Reproduce verbatim the lines of the material below, starting at the line with "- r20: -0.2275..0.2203" and ending at the line with "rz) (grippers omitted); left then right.", both inclusive; skip the rest.

- _Exercise input_
================================
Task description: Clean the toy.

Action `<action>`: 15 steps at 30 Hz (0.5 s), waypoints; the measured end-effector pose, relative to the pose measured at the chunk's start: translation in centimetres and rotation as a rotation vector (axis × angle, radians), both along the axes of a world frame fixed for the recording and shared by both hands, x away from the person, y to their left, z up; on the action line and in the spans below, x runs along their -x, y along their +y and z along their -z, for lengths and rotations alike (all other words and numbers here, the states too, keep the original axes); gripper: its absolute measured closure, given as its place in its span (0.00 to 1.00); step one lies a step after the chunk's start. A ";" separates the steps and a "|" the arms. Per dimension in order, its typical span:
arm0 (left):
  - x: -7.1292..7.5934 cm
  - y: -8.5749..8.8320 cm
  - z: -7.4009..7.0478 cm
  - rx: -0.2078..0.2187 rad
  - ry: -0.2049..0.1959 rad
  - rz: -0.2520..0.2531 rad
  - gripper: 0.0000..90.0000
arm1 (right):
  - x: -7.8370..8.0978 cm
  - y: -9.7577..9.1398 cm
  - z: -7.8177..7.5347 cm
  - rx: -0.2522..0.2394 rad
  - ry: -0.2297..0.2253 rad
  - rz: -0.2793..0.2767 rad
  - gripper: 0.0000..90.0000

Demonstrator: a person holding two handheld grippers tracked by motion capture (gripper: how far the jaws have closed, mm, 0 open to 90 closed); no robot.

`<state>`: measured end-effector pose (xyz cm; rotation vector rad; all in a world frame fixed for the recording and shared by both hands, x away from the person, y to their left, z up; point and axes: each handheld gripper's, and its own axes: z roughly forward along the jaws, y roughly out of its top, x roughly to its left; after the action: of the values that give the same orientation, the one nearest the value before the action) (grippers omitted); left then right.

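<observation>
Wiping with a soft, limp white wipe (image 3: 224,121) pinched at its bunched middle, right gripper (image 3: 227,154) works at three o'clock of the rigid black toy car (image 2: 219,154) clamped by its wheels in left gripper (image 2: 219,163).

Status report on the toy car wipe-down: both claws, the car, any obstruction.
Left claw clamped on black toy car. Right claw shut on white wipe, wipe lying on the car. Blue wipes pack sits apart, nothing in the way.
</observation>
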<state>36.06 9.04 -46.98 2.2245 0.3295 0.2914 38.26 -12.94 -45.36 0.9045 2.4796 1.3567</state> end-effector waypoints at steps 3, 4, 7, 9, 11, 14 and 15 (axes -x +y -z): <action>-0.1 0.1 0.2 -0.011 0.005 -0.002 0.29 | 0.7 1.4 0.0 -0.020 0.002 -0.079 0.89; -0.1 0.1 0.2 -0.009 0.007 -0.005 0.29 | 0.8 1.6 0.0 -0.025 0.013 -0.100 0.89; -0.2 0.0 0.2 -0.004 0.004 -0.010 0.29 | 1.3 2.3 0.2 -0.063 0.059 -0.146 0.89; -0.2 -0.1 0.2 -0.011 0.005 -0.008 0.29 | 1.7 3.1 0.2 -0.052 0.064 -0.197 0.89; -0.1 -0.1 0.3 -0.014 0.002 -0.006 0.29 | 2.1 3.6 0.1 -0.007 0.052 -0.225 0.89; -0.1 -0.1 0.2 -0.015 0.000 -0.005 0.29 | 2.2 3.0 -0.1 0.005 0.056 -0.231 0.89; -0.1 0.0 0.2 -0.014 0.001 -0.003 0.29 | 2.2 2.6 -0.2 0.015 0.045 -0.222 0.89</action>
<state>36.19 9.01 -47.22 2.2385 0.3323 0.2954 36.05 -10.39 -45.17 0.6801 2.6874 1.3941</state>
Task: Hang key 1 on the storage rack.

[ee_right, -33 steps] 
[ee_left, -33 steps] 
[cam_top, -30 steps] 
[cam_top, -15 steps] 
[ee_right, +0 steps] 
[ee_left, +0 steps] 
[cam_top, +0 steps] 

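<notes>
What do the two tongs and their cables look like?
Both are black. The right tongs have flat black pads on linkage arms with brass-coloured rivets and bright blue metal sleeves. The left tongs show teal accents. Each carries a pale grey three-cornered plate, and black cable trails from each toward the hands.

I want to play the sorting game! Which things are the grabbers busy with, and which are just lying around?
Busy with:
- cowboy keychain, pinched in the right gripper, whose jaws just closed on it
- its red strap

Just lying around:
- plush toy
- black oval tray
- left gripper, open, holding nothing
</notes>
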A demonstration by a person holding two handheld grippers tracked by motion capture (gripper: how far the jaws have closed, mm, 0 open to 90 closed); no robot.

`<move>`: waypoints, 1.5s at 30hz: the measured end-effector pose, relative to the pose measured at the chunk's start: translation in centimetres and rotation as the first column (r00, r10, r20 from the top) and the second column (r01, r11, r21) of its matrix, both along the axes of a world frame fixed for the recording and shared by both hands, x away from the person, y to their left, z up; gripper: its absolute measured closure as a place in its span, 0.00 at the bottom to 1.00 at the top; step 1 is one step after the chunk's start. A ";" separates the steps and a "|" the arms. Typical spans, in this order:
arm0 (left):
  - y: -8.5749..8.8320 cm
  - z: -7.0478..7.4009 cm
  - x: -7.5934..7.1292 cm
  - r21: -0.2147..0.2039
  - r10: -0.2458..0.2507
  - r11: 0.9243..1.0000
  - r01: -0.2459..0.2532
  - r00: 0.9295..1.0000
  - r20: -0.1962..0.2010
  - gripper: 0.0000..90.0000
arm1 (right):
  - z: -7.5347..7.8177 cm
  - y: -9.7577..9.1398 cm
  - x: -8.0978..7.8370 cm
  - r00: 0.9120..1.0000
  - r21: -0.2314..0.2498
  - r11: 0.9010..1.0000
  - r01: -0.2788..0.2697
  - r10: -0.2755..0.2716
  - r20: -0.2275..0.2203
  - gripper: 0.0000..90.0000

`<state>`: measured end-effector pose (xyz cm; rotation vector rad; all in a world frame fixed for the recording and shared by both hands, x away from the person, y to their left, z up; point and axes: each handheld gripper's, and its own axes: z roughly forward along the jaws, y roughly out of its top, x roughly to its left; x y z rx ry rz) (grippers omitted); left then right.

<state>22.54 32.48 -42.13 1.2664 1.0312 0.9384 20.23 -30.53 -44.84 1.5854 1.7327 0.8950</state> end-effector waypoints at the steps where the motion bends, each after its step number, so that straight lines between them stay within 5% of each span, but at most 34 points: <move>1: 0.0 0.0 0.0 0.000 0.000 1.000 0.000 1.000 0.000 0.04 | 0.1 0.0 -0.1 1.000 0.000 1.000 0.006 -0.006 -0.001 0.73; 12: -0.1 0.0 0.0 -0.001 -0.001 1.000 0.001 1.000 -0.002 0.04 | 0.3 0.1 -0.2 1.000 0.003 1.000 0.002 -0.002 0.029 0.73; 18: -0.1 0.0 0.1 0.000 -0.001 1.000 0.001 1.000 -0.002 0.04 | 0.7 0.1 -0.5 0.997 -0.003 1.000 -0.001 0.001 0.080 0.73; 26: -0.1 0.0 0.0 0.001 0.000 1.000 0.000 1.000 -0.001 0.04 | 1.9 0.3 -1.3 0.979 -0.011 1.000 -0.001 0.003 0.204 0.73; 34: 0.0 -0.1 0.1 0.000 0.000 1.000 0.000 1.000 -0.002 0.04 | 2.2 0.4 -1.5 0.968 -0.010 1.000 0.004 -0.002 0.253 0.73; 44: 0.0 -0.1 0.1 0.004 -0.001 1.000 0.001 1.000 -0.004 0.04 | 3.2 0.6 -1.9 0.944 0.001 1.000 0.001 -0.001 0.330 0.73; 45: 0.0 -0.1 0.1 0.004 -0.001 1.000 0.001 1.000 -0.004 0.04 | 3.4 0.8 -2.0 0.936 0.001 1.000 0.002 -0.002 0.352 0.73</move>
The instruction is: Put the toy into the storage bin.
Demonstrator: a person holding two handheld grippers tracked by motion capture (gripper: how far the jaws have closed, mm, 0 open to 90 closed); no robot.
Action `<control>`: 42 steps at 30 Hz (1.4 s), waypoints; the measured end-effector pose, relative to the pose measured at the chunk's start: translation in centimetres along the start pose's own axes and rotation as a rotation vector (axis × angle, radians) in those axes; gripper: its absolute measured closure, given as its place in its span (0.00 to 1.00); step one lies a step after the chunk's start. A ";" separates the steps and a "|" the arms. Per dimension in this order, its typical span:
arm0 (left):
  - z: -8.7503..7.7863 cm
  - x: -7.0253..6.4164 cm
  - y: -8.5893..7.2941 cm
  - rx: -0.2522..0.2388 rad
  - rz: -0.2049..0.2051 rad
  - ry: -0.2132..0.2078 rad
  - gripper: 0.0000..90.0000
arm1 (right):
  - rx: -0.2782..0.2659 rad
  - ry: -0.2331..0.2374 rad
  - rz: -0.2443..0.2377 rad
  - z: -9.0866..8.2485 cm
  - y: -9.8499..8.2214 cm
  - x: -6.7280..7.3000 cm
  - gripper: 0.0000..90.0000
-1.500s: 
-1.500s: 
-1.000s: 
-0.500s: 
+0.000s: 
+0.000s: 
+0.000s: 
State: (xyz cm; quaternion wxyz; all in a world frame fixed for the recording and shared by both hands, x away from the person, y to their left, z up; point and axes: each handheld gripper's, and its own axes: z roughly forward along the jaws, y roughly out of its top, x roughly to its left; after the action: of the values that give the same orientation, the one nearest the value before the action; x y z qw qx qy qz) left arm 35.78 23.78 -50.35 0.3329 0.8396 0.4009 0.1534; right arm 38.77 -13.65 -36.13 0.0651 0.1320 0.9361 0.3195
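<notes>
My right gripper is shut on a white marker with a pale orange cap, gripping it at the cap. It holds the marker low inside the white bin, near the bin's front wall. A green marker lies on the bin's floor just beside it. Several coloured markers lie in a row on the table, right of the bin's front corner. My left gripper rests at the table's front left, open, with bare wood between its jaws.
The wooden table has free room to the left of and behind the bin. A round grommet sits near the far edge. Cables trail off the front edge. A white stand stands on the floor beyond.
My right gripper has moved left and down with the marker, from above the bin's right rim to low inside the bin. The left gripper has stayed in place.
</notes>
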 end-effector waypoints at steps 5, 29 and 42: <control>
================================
- _Solution_
  - r20: -0.2275..0.2203
  - gripper: 0.0000..90.0000

`<state>`: measured end-effector pose (xyz cm; rotation vector rad; all in a world frame fixed for the recording and shared by both hands, x away from the person, y to their left, z up; point and axes: each handheld gripper's, and its own axes: z roughly forward along the jaws, y roughly out of its top, x roughly to its left; x y z rx ry rz) (grippers omitted); left then right.

The exercise is complete with this answer.